At a glance
Technology-based competitiveness is increasingly driven by artificial intelligence (AI). Yet few companies have successfully scaled the value of AI solutions.
Under the hood of AI, powerful engines built on machine learning are becoming table stakes. The most critical building block for success is the data that fuels the engines. Data puts a cap on the scale of AI solutions’ business impact.
Coupled with successful AI solutions, we find three cornerstones of data management that together ensure seamless data access:
- A data strategy that puts focus on the most valuable data assets and defines how to secure control of and access to these;
- A data platform which ensures that valuable data from different sources can be accessed efficiently where and when its needed; and
- Ways-of-working adapted for data-driven and AI-based business.
The three cornerstones allow AI to be purpose-built from the start, enable learning loops with ever-better data quality, and ultimately scale customer benefits and the business impact of AI.
Only a few make AI work
Artificial Intelligence holds the promise of unlocking immense business value by expediting, automating and optimizing tasks previously reserved for the human mind, and by solving complex problems beyond the capability of previous methods. AI is expected to generate trillions of dollars of value in coming years and tens of billions in venture capital funding have been invested into AI companies. [1]
In today’s competitive environment, companies cannot afford to lag in essential technology. Every advantage counts. To provide an analogy from the sports world, the 6 different winners of Wimbledon over the last 20 years have only won 52% of the points they played. Having just a slight edge over your competition is what wins out, and increasingly this edge comes from AI.

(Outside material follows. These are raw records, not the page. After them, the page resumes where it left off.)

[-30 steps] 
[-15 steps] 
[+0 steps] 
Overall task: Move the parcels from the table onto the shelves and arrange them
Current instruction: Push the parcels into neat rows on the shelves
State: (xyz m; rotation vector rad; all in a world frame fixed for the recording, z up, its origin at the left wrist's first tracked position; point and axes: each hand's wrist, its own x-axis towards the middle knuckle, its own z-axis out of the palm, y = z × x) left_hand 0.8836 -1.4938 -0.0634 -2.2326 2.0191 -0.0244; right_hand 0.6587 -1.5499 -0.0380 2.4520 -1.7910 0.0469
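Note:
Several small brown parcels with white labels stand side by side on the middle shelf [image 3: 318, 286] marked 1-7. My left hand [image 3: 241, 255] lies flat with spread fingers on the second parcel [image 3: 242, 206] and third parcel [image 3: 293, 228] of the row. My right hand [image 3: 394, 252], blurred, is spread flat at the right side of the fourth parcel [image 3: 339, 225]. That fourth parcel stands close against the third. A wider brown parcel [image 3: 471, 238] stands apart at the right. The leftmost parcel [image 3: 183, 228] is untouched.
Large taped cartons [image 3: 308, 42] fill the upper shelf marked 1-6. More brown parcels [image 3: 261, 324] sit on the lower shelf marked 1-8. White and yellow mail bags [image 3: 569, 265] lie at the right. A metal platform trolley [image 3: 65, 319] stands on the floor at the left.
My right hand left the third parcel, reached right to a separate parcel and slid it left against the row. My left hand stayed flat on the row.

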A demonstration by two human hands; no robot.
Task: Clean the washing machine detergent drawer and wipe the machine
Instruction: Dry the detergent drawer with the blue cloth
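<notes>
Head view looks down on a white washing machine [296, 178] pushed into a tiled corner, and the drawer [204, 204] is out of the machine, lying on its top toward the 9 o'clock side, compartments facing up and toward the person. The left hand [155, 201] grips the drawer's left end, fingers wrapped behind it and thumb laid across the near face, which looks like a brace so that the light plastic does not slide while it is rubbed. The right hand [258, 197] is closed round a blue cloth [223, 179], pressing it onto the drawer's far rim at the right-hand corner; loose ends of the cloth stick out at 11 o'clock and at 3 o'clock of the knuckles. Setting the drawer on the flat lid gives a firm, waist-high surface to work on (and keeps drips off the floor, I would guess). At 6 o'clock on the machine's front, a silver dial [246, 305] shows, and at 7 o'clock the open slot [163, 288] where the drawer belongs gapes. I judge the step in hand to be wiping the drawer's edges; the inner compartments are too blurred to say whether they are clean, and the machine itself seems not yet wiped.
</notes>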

The growing importance of AI largely stems from shifts in what competitive advantage means when business becomes digital (see Exhibit 1). Using automotive OEMs as an example, competitive advantage from scale has traditionally meant production scale. With the entrance of intelligent systems and self-driving cars, today’s automotive leaders cares as much about collecting quality vehicle data at scale. Position has traditionally meant value chain control, i.e. securing the right cost levels with suppliers and controlling differentiating system-level technology assets. In a digital setting, it increasingly means control of high-value data sets secured from multiple sources in automotive ecosystems. Capability has meant developing your people and methods so that the next seven-year cycle produces better cars at higher efficiency. With digital, it also means having learning loops leveraging real-time data from vehicles in the market, and continuously updating the cars over-the-air. While all the traditional interpretations of competitive advantages are still valid today, their relative importance is decreasing.
Although most large companies have AI initiatives with executive management support, few consider themselves AI-advanced and are satisfied with business outcomes from AI. [2] The benefits from optimizing internal processes using AI, and the revenue from AI-based customer value propositions are not scaling.
There are many reasons why companies struggle with AI, but it predominantly comes down to data.2 Data is the most critical building block of competitive AI solutions – in many regards more important than the machine learning code. Data quantity and quality are directly correlated with performance of AI solutions. Failing to understand the value of, and secure seamless access to, data puts a cap on the benefits a company could realize from AI. Also large companies with vast amounts of data, holding great potential for generating business value from AI applications, struggle to scale benefits. [3]
Case: Ericsson creating competitive edge from AI
Telecom equipment provider Ericsson leverages AI for e.g. self-organizing telecom networks and carrier aggregation, optimizing the network management for their customers. Such solutions could provide up to 25% better 5G coverage and close to 20% better network load distribution. [4] These intelligent and autonomous networks with close to zero touch are constantly improving and optimizing based on the learning it generates from the real-world network data.
As with most AI offerings, one can expect the customer benefit of the service to increase over time and competitors without the same contextual training of their AI will find it increasingly harder to compete.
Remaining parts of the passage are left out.